School of Mechatronical Engineering, Beijing Institute of Technology, Beijing 100081, China.
School of Medical Technology, Beijing Institute of Technology, Beijing 100081, China.
Sensors (Basel). 2023 Jun 15;23(12):5614. doi: 10.3390/s23125614.
This paper proposes a learning control framework for the robotic manipulator's dynamic tracking task demanding fixed-time convergence and constrained output. In contrast with model-dependent methods, the proposed solution deals with unknown manipulator dynamics and external disturbances by virtue of a recurrent neural network (RNN)-based online approximator. First, a time-varying tangent-type barrier Lyapunov function (BLF) is introduced to construct a fixed-time virtual controller. Then, the RNN approximator is embedded in the closed-loop system to compensate for the lumped unknown term in the feedforward loop. Finally, we devise a novel fixed-time, output-constrained neural learning controller by integrating the BLF and RNN approximator into the main framework of the dynamic surface control (DSC). The proposed scheme not only guarantees the tracking errors converge to the small neighborhoods about the origin in a fixed time, but also preserves the actual trajectories always within the prescribed ranges and thus improves the tracking accuracy. Experiment results illustrate the excellent tracking performance and verify the effectiveness of the online RNN estimate for unknown dynamics and external disturbances.

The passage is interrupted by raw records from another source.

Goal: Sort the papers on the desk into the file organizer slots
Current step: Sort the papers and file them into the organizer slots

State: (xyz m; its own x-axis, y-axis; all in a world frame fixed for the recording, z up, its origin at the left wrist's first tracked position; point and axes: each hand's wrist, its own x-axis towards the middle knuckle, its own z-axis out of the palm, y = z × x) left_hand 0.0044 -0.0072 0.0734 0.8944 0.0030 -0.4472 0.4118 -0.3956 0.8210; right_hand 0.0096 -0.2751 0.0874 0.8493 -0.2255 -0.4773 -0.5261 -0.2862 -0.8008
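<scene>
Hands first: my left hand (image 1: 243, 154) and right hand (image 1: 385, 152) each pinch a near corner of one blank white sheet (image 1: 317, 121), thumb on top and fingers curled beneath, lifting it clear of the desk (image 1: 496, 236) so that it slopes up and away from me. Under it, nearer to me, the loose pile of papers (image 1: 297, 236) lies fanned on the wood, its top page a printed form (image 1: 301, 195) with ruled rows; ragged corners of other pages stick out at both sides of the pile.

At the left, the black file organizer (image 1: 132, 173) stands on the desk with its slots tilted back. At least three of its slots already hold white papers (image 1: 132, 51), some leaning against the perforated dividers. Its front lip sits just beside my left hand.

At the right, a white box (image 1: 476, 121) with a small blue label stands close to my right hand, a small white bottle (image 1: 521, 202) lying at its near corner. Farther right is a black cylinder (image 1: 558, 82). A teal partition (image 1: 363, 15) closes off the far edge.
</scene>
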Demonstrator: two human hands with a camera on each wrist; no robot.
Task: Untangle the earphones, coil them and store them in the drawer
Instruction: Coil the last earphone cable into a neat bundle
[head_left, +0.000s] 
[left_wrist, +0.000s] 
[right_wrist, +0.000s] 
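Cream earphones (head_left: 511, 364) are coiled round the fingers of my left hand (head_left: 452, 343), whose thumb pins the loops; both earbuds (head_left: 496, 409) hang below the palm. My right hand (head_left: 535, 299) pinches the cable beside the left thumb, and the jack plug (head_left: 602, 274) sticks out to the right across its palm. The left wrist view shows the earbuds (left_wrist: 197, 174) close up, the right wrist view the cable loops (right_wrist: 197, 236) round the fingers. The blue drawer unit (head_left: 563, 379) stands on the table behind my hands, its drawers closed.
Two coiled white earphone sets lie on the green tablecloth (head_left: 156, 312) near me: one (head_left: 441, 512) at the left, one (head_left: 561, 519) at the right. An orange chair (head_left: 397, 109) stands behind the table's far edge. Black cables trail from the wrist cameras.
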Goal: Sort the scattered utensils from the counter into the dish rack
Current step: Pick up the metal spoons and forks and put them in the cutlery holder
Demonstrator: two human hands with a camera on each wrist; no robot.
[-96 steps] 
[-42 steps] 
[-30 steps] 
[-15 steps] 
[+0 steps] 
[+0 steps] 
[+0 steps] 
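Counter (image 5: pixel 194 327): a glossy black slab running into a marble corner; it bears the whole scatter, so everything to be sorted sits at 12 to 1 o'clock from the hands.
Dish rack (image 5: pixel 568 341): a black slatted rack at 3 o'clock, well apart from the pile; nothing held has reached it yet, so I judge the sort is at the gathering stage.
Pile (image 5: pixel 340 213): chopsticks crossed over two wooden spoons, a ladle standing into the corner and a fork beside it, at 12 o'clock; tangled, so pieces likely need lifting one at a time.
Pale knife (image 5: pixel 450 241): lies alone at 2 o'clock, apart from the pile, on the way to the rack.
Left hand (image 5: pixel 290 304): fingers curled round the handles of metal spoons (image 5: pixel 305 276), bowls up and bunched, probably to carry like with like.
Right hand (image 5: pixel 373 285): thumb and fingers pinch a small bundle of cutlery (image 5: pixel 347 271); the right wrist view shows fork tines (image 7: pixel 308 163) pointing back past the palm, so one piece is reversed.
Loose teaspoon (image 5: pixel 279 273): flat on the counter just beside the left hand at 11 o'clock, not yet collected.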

本文提出了一种学习控制框架,用于具有固定时间收敛和约束输出的机器人机械手的动态跟踪任务。与基于模型的方法不同,所提出的解决方案通过基于递归神经网络(RNN)的在线逼近器来处理未知的机械手动力学和外部干扰。首先,引入时变正切型障碍李雅普诺夫函数(BLF)来构造固定时间虚拟控制器。然后,将 RNN 逼近器嵌入闭环系统中,以补偿前馈回路中的集中未知项。最后,通过将 BLF 和 RNN 逼近器集成到动态表面控制(DSC)的主框架中,设计了一种新颖的固定时间、输出受限的神经学习控制器。所提出的方案不仅保证了跟踪误差在固定时间内收敛到原点的小邻域内,而且还保证了实际轨迹始终在规定的范围内,从而提高了跟踪精度。实验结果说明了该方法的优越跟踪性能,并验证了在线 RNN 估计对未知动力学和外部干扰的有效性。